Senator Professor Sir Henry Fraser.
Senator Fraser on QEH funding solutions
THE $146 million allocated to the Queen Elizabeth Hospital will not be enough to adequately ensure its smooth running, and government must look to other solutions, including the introduction of a health levy, or tax incentives, to address the financial challenges in the health sector.
So says Independent Senator, Professor Sir Henry Fraser, who stated that various options had to be considered to address the country’s main medical institution’s financial woes going forward.
“These include but are not limited to a health levy or healthcare contribution, and is often the name that pleases or displeases people...

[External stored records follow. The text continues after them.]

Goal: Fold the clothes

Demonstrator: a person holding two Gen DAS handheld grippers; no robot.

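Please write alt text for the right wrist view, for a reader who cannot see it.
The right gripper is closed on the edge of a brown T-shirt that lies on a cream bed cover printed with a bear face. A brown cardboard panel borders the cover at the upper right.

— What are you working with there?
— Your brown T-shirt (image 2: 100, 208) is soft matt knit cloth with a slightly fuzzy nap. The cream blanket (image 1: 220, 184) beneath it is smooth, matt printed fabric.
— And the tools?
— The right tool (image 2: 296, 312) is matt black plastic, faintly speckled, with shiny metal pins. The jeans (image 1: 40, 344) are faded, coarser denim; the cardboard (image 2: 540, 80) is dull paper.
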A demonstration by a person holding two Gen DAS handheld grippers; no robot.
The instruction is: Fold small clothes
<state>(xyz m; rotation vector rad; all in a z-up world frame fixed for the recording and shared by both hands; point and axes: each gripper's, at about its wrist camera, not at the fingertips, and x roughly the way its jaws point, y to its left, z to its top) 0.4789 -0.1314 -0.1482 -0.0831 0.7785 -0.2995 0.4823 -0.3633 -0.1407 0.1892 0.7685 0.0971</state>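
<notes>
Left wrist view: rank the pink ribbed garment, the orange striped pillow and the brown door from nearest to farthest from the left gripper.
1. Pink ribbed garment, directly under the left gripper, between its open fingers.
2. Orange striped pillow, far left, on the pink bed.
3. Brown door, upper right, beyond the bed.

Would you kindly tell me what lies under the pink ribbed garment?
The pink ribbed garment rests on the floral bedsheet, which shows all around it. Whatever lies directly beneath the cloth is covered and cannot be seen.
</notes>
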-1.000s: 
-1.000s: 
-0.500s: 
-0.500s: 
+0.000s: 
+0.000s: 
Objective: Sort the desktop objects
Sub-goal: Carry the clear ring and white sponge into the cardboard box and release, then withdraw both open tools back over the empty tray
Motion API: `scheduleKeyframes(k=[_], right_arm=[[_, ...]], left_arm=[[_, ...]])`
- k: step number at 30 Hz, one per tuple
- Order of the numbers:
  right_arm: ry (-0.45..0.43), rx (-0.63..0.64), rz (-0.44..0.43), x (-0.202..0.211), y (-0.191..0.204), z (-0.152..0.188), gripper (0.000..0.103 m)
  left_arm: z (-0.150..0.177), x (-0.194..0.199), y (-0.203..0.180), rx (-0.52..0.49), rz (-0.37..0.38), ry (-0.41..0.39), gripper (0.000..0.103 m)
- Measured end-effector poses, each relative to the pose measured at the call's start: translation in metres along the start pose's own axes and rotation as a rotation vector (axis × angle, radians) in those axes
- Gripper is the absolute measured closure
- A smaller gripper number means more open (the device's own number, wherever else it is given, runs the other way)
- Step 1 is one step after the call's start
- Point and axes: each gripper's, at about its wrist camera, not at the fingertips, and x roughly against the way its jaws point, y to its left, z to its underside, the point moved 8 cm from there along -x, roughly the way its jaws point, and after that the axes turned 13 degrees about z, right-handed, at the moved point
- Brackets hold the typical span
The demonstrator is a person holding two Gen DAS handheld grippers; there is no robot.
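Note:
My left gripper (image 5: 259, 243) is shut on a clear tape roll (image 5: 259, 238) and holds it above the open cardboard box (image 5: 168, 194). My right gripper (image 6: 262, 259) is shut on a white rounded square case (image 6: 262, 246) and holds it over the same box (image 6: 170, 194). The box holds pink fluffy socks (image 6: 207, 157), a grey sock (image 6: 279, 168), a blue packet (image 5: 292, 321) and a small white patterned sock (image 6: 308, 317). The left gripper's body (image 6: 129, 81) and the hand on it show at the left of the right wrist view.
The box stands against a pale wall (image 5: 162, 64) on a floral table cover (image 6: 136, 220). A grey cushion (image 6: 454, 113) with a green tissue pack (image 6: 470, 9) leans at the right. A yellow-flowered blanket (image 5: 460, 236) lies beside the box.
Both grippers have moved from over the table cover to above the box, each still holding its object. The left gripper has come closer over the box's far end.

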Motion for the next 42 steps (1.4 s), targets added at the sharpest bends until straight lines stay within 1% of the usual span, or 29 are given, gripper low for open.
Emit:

“Our second option is to provide tax incentives for privately paid health care, so that central health care costs – either doctor visits, blood tests, other investigations, radiological tests – could be at least partly tax deductible,” he stated, while the Senate debated the Appropriations Bill yesterday.
“Since many people prefer private care to long lines at polyclinics, this would encourage far more people to use private care, and would reduce the load on the hospitals and the clinics, thereby allowing the government expenditure on those services to cater to those who really needed it,” he added.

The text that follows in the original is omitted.